= Assignment =
Go through the entries one line at a time, and gather every line that has the word "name".

(Items from a dataset)
· · · ·
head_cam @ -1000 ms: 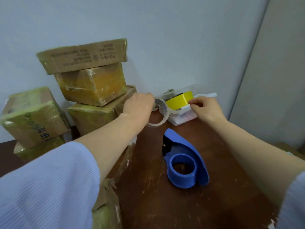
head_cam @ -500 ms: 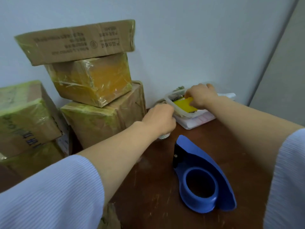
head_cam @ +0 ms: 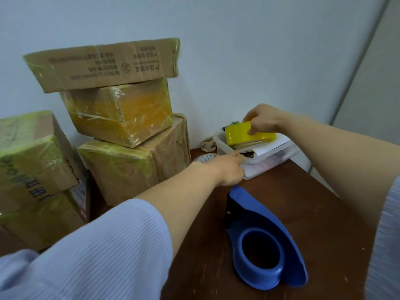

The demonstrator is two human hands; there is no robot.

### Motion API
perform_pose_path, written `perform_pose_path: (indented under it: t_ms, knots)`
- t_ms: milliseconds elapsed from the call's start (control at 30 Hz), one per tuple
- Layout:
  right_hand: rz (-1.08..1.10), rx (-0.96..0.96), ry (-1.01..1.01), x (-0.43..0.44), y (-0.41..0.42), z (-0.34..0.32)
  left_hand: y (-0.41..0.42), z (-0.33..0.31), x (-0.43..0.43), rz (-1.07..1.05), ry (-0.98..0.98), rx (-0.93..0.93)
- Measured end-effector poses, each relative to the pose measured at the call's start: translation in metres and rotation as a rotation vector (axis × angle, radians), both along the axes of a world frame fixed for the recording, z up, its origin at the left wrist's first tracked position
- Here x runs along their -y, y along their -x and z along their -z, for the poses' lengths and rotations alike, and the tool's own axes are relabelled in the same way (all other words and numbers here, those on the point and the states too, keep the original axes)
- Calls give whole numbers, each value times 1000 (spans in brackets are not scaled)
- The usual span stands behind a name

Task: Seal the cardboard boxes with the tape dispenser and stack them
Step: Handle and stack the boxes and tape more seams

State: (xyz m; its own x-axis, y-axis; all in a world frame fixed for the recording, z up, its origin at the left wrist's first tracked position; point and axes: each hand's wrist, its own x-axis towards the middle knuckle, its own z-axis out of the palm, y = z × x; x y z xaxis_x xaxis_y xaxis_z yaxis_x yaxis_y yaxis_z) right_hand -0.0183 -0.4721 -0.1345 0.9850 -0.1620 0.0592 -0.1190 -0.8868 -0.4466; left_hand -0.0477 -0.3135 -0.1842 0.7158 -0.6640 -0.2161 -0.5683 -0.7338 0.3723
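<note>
Counter (head_cam: 324, 213): dark wood, scuffed. Cardboard boxes (head_cam: 121, 113): brown, creased, wrapped in glossy yellowish tape, stacked at the left against the wall. Tape dispenser (head_cam: 264, 241): blue moulded plastic, teardrop-shaped, hub empty, lying near us. Container (head_cam: 270, 156): clear plastic tub at the far edge. Yellow tape roll (head_cam: 242, 132): smooth glossy ring, pinched by our right hand (head_cam: 264, 119) just above the tub. Left hand (head_cam: 229, 169): at the tub's rim; we cannot tell whether it grips. We judge the step to be loading the dispenser; next, the roll must seat on the hub
</note>
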Motion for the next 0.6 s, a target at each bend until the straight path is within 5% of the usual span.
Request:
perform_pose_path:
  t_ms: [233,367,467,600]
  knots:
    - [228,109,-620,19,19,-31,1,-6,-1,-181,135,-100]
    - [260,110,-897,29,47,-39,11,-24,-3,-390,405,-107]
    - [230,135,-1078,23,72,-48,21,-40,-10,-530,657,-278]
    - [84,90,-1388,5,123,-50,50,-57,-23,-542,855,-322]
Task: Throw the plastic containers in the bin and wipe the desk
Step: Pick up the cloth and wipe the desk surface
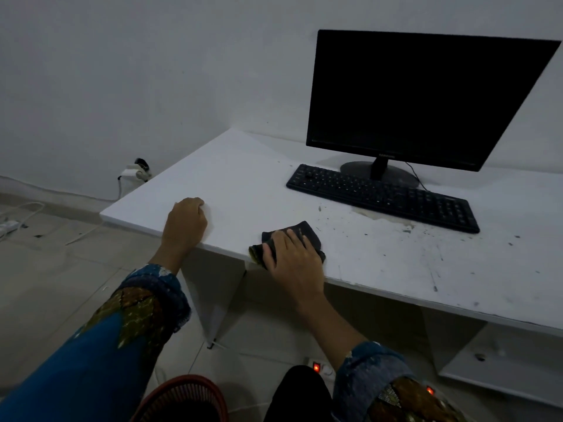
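My right hand (294, 257) presses flat on a dark cloth (304, 231) at the front edge of the white desk (243, 175). The cloth lies crumpled under my fingers, with a yellowish corner hanging over the edge. My left hand (185, 222) rests curled on the desk near its front left corner and holds nothing. Dark smudges and specks mark the desk surface to the right of the cloth. A red mesh bin (182, 400) stands on the floor below, between my arms. No plastic containers are in view.
A black keyboard (384, 197) and a black monitor (423, 99) stand at the back right of the desk. A power strip with a lit red switch (316, 367) lies on the floor under the desk. Cables and a wall socket (137, 172) are at the left.
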The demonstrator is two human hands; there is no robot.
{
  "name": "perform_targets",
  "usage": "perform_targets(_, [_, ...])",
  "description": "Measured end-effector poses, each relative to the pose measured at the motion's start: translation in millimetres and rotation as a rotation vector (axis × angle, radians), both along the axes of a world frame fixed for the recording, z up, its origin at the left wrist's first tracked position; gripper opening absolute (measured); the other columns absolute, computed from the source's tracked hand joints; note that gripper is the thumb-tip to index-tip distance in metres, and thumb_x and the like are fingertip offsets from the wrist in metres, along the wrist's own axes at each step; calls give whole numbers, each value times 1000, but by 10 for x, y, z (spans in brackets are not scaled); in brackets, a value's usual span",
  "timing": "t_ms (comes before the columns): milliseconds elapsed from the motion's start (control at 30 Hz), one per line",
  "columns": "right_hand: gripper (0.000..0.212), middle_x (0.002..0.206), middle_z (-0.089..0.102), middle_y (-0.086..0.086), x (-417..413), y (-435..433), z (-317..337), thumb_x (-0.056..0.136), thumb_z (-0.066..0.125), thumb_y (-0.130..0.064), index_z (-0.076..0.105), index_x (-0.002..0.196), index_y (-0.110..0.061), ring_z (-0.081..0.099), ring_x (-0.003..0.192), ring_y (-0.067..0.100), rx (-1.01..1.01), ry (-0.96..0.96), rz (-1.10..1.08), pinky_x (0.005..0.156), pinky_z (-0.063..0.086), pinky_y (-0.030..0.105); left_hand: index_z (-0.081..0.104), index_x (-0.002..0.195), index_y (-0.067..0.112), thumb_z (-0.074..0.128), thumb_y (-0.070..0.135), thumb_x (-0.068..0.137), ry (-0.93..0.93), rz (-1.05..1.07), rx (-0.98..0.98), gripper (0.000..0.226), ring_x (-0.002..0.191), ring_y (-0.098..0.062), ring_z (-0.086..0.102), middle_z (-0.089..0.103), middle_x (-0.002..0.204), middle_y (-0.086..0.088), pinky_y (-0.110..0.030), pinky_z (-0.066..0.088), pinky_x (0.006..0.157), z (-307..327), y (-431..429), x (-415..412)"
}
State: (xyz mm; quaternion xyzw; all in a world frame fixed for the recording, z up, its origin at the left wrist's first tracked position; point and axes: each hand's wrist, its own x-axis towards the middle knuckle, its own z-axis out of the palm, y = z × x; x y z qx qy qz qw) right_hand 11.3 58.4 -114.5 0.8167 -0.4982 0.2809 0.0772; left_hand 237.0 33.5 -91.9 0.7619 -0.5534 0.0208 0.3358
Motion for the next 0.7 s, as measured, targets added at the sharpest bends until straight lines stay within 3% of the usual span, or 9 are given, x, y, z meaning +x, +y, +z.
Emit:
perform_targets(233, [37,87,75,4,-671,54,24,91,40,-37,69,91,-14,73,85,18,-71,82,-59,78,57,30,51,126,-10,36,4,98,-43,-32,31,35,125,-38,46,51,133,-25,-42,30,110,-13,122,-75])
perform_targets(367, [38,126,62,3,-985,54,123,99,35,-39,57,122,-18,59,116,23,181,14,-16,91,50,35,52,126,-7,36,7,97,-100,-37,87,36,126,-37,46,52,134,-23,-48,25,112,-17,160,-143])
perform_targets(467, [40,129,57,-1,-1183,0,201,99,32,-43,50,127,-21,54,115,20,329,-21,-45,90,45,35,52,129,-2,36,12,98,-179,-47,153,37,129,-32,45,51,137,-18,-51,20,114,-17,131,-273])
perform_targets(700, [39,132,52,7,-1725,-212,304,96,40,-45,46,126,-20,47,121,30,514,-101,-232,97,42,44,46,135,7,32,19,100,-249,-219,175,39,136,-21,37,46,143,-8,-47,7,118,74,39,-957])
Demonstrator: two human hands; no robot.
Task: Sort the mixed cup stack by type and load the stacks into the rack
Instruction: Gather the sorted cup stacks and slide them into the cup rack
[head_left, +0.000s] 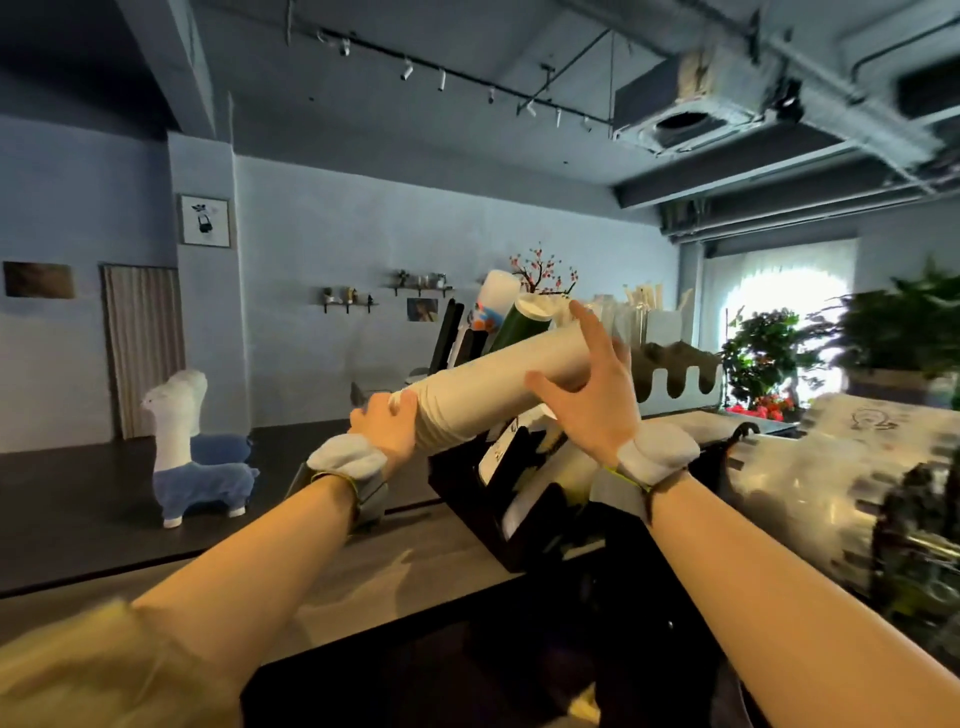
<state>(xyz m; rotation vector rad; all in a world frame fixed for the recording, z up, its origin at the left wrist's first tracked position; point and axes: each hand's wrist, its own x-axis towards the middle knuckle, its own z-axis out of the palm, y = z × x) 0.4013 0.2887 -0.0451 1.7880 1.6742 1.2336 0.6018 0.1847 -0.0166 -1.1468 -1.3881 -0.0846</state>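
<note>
A long stack of white paper cups lies tilted in the air, its far end higher. My left hand grips its near, lower end. My right hand cups the stack near its upper end, fingers spread around it. Below and behind stands the black cup rack on the counter. In the rack lean a dark green cup stack and a white printed cup stack. More white cups sit lower in the rack.
A clear plastic-wrapped bundle lies on the counter at the right. Behind the rack stand straw holders and a scalloped tray. Green plants are at the far right. A toy alpaca stands on the floor at the left.
</note>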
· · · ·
= Written response =
- The usual span stands behind a name
  "name": "perform_targets",

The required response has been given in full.